Distribuition analysis

Plot graphics

To see the distribution of predict feature (CRA), we plot the graph of distribution. We can plot to all features, but to resume data, we'll visualize only predict feature.


In [3]:
'''
pd.DataFrame(data.vetorial).hist()
pd.DataFrame(data.lpt).hist()
pd.DataFrame(data.p1).hist()
pd.DataFrame(data.ic).hist()
pd.DataFrame(data.lp1).hist()
pd.DataFrame(data.calculo1).hist()
pd.DataFrame(data.calculo2).hist()
pd.DataFrame(data.discreta).hist()
pd.DataFrame(data.p2).hist()
pd.DataFrame(data.grafos).hist()
pd.DataFrame(data.fis_classica).hist()
pd.DataFrame(data.lp2).hist()
'''
pd.DataFrame(data.cra).hist()


Out[3]:
array([[<matplotlib.axes._subplots.AxesSubplot object at 0x7fc624352890>]], dtype=object)

Check skew in data

Skewness analysis

Let's check the skewness of data if a feature has skewness bigger than 0.75 or less than -0.75, it indicates that the feature distribution has skewness. In this case, only "LP2" feature has a strong skewness (-1.9).


In [4]:
def check_skewness(data, thresh=0.75):
    numeric_feats = data.dtypes[data.dtypes != "object"].index
    skewed_feats = data[numeric_feats].apply(lambda x: skew(x.dropna())) #compute skewness
    features_index = skewed_feats[(skewed_feats < -thresh) | (skewed_feats > thresh)]
    return features_index

In [5]:
features_index = check_skewness(data)

print(features_index)


lp2   -1.905429
dtype: float64

It was observed that LP2 discipline has skew, so to treat this bias, it was used exponent function.

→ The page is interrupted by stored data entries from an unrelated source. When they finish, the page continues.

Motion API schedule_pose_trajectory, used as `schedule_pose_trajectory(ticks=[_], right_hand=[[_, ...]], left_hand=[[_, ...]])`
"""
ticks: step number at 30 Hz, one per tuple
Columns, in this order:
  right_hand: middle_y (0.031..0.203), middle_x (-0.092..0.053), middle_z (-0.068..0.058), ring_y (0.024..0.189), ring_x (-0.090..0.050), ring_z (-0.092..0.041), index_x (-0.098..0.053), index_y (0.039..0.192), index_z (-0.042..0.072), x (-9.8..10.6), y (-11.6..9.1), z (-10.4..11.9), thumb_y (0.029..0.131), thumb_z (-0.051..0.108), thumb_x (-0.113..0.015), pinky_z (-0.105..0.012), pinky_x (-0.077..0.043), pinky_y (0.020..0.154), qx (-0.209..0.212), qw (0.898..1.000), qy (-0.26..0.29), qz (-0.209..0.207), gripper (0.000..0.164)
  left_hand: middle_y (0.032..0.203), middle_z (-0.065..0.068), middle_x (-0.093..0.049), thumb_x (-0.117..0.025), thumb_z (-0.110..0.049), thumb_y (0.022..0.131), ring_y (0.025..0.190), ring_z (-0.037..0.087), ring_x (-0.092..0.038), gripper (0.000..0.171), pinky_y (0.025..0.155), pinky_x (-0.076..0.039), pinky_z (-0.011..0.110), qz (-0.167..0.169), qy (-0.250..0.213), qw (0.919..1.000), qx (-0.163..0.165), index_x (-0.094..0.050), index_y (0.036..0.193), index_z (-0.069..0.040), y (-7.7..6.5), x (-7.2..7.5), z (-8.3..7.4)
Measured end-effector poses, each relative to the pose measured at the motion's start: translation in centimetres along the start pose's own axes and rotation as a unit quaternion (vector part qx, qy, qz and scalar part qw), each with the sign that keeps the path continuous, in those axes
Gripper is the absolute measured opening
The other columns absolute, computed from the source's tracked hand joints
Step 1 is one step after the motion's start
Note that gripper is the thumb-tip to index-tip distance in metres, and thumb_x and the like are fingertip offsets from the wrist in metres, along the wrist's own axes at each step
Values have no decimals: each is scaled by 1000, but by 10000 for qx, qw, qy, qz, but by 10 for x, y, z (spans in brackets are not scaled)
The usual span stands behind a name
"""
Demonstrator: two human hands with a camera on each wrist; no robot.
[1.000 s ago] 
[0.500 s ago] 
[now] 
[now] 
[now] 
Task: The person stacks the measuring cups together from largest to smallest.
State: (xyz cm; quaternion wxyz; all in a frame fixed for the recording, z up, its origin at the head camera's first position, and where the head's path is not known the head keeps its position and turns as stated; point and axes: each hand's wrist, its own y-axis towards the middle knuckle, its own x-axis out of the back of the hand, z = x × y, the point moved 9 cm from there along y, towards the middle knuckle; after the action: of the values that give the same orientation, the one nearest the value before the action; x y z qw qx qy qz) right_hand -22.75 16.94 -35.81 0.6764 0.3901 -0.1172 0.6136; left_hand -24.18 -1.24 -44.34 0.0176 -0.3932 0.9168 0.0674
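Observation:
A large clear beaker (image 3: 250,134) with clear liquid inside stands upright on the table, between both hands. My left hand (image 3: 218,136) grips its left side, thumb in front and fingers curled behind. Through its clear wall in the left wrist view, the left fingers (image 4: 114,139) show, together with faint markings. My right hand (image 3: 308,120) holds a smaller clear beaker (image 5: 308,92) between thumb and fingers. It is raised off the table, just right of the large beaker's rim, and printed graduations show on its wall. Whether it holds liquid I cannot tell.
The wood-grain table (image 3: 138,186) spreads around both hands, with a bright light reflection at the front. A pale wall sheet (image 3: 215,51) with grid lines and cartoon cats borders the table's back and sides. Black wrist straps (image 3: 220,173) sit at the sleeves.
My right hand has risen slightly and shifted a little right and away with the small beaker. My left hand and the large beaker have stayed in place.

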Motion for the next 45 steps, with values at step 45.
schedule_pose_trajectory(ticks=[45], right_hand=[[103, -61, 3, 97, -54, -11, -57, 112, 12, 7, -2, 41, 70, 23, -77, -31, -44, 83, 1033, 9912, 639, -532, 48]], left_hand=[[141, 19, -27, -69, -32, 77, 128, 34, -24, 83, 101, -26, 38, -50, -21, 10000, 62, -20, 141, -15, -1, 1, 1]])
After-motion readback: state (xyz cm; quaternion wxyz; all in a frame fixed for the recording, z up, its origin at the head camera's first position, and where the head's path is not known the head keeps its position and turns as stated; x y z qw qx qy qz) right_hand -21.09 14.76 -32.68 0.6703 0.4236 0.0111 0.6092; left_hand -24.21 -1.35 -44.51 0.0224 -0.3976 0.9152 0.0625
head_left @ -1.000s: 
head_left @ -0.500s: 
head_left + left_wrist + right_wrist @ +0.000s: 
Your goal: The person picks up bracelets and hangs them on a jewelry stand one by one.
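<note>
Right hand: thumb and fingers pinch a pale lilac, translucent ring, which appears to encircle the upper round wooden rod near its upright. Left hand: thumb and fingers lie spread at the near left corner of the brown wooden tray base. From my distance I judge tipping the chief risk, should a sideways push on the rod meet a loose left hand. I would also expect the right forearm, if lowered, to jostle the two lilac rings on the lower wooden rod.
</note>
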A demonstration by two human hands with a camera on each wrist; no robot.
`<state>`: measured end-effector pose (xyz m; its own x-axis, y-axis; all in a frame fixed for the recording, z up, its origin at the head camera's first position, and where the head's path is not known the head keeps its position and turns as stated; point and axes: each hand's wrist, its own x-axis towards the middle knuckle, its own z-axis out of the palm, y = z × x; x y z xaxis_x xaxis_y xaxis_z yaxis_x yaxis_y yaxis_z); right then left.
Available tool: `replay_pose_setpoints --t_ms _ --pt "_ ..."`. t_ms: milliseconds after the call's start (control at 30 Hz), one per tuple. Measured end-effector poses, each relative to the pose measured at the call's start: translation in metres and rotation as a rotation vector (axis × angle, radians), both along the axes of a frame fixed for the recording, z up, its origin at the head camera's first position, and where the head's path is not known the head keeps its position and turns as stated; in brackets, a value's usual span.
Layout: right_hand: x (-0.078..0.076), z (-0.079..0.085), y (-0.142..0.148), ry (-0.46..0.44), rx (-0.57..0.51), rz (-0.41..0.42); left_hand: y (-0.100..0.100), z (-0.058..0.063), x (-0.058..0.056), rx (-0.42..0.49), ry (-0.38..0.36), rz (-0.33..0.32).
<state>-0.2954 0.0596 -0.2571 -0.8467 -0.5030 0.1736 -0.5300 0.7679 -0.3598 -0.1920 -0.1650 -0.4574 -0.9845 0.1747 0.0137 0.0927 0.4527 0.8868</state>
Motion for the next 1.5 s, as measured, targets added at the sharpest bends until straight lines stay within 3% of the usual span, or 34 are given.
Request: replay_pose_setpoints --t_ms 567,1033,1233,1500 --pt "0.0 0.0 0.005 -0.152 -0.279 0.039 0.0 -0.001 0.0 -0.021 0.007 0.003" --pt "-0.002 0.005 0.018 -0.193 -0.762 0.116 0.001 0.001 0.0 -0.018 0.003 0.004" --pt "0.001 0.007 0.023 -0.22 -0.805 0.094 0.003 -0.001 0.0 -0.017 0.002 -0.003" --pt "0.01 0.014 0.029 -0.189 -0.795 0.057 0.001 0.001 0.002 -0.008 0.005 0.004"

In the graphic below, we can observe that multiplies points in the board are very distant from red line. Data without skewness will appear close to red line.


In [6]:
from scipy import stats
import matplotlib.pyplot as plt

index = features_index.index[0]
lp2 = data[index]
res = stats.probplot(lp2, plot=plt)


Treating "LP2" skew:


In [8]:
#exp transform skewed numeric features:
data[features_index.index] = np.exp(data[features_index.index]) # ".index" get the column name

features_index = check_skewness(data)

print(features_index)


Series([], dtype: float64)

After applying exponential function in this feature, it was removed the skewness of -1.9.

After applying exponential function in this feature, the data closer to the red line.


In [9]:
lp2 = data[index]
res = stats.probplot(lp2, plot=plt)


Is necessary fill missing values?


In [10]:
data.isnull().apply(pd.value_counts)


Out[10]:
matricula vetorial lpt p1 ic lp1 calculo2 discreta p2 grafos fis_classica lp2 cra calculo1
False 88 88 88 88 88 88 88 88 88 88 88 88 88 88

No. How can be observed, all features have 88 values, or none line is the missing value because all matrix has 88 lines.

Preprocessing data


In [11]:
H = data.drop(['matricula', 'cra'], 1)
y = data['cra']

RIDGE Regression


In [12]:
from sklearn.linear_model import Ridge, RidgeCV, LassoCV, LassoLarsCV
from sklearn.model_selection import cross_val_score

def rmse_cv(model, X_train, y, cv_num):
    rmse = np.sqrt(-cross_val_score(model, X_train, y, scoring="neg_mean_squared_error", cv = cv_num))
    return(rmse)

Training Ridge Regression with different lambda


In [14]:
alphas = [0.0, 0.1, 0.3, 1, 3, 5, 10, 15, 30, 40, 50, 60, 70, 80]
cv_num = 5
cv_ridge = [rmse_cv(Ridge(alpha = alpha), H, y, cv_num)
            for alpha in alphas]

Ploting RMSE in Ridge Regression

Ploting graphic

In [15]:
def plot_graphic(X, index, title, xlabel, ylabel, label):
    cv_ridge = pd.Series(X, index = index)
    cv_ridge.plot(title = title, label = label)
    plt.legend(bbox_to_anchor=(1.05, 1), loc=2, borderaxespad=0.)
    plt.xlabel(xlabel)
    plt.ylabel(ylabel)

In [16]:
cv_ridge_mean = np.mean(cv_ridge, axis=1)
title = "Validation"
xlabel = "Lambda"
ylabel = "RMSE"
label = "Ridge Regression"
plot_graphic(cv_ridge_mean, alphas, title, xlabel, ylabel, label)



In [18]:
small_pos_r = np.argmin(cv_ridge_mean) # small position
small_lambda_r = alphas[small_pos_r]
small_rmse_r = cv_ridge_mean[small_pos_r]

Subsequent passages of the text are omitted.